**Description of the task**
Give the listing again exactly as written.

**Collected material**
━━━━━━━━━━━━━━━━━━━━━━━━━━━━━━

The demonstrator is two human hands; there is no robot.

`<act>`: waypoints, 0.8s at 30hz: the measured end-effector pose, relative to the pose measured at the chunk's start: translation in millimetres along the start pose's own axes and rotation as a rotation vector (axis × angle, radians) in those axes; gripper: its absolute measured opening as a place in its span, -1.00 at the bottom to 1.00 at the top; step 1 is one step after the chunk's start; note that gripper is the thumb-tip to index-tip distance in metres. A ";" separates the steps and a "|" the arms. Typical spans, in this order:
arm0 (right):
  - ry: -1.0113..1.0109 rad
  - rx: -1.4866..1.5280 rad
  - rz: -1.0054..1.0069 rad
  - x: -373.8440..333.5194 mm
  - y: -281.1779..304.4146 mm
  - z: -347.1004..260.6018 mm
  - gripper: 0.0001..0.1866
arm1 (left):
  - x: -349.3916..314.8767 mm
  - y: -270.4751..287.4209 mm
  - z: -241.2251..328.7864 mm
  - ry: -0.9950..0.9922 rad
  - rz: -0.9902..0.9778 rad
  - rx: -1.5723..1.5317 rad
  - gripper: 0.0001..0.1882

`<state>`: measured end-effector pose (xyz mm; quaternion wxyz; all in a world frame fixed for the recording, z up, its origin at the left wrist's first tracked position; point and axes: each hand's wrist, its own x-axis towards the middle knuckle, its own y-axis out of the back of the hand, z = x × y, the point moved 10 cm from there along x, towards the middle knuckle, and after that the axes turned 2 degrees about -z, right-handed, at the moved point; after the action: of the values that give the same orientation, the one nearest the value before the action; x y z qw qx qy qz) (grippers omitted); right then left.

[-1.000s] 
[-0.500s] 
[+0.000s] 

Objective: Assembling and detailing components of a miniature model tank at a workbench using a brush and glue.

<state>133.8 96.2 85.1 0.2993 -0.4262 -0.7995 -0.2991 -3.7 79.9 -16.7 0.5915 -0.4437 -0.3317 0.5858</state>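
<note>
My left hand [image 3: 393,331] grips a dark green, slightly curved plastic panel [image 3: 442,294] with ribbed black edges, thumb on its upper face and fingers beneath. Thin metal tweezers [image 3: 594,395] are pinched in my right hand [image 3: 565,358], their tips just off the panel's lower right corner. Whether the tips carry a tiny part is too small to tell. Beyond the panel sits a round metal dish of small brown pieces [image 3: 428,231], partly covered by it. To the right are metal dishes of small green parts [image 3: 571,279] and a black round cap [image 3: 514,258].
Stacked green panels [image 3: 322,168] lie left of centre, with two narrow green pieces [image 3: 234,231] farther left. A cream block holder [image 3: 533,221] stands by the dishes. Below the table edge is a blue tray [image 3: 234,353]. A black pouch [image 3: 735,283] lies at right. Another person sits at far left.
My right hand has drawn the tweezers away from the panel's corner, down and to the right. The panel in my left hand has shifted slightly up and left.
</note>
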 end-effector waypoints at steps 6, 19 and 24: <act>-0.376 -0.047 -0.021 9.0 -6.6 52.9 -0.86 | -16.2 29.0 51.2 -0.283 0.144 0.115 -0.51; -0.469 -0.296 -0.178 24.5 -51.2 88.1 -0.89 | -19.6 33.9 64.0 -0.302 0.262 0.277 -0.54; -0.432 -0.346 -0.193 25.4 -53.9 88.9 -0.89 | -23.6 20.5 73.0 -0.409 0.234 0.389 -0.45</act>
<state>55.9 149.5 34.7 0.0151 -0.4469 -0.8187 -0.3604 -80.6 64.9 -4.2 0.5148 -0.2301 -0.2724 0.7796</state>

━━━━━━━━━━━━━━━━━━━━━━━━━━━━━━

**Answer for the task**
The demonstrator is two human hands; there is no robot.

`<act>`: waypoints, 0.8s at 30hz: the measured end-effector pose, relative to the pose measured at the chunk's start: translation in millimetres along the start pose's own axes and rotation as a rotation vector (axis × angle, radians) in those axes; gripper: its absolute measured opening as a place in its span, -1.00 at the bottom to 1.00 at the top; step 1 is one step after the chunk's start; note that gripper is the thumb-tip to index-tip distance in metres. A ";" separates the steps and a "|" the arms. Typical spans, in this order:
arm0 (right):
  - ry: -1.0113..1.0109 rad
  - rx: -1.4866..1.5280 rad
  - rz: -1.0054..1.0069 rad
  - x: -373.8440..333.5194 mm
  - y: -281.1779..304.4146 mm
  - z: -347.1004..260.6018 mm
  - gripper: 0.0001..0.1866
arm1 (left):
  - x: -349.3916..314.8767 mm
  - y: -270.4751..287.4209 mm
  - z: -241.2251..328.7864 mm
  - ry: -0.9950..0.9922 rad
  - rz: -0.9902..0.9778 rad
  - rx: -1.5723..1.5317 rad
  - gripper: 0.0001..0.1882

`<state>`: measured end-effector pose (xyz mm; quaternion wxyz; all in a world frame fixed for the recording, z up, its origin at the left wrist's first tracked position; point and axes: each hand's wrist, its own x-axis towards the middle knuckle, its own y-axis out of the back of the hand, z = x × y, the point moved 10 cm from there along x, towards the middle knuckle, and after that the axes turned 2 degrees about -z, right-handed, at the moved point; after the action: of the values that give the same orientation, the one nearest the value before the action; x y z qw qx qy qz) (grippers omitted); right then left.

[-1.000s] 
[-0.500s] 
[+0.000s] 

Objective: Assembling and detailing components of a miniature model tank at a workbench using a brush and glue.

<state>133.8 96.2 85.1 0.2993 -0.4262 -0.7995 -0.2991 -3.7 79.9 -16.7 0.5915 -0.4437 -0.3317 0.5858</state>
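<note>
My left hand [image 3: 393,331] grips a dark green, slightly curved plastic panel [image 3: 442,294] with ribbed black edges, thumb on its upper face and fingers beneath. Thin metal tweezers [image 3: 594,395] are pinched in my right hand [image 3: 565,358], their tips just off the panel's lower right corner. Whether the tips carry a tiny part is too small to tell. Beyond the panel sits a round metal dish of small brown pieces [image 3: 428,231], partly covered by it. To the right are metal dishes of small green parts [image 3: 571,279] and a black round cap [image 3: 514,258].
Stacked green panels [image 3: 322,168] lie left of centre, with two narrow green pieces [image 3: 234,231] farther left. A cream block holder [image 3: 533,221] stands by the dishes. Below the table edge is a blue tray [image 3: 234,353]. A black pouch [image 3: 735,283] lies at right. Another person sits at far left.
My right hand has drawn the tweezers away from the panel's corner, down and to the right. The panel in my left hand has shifted slightly up and left.
</note>
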 end-effector waypoints at steps 6, 19 and 24: <act>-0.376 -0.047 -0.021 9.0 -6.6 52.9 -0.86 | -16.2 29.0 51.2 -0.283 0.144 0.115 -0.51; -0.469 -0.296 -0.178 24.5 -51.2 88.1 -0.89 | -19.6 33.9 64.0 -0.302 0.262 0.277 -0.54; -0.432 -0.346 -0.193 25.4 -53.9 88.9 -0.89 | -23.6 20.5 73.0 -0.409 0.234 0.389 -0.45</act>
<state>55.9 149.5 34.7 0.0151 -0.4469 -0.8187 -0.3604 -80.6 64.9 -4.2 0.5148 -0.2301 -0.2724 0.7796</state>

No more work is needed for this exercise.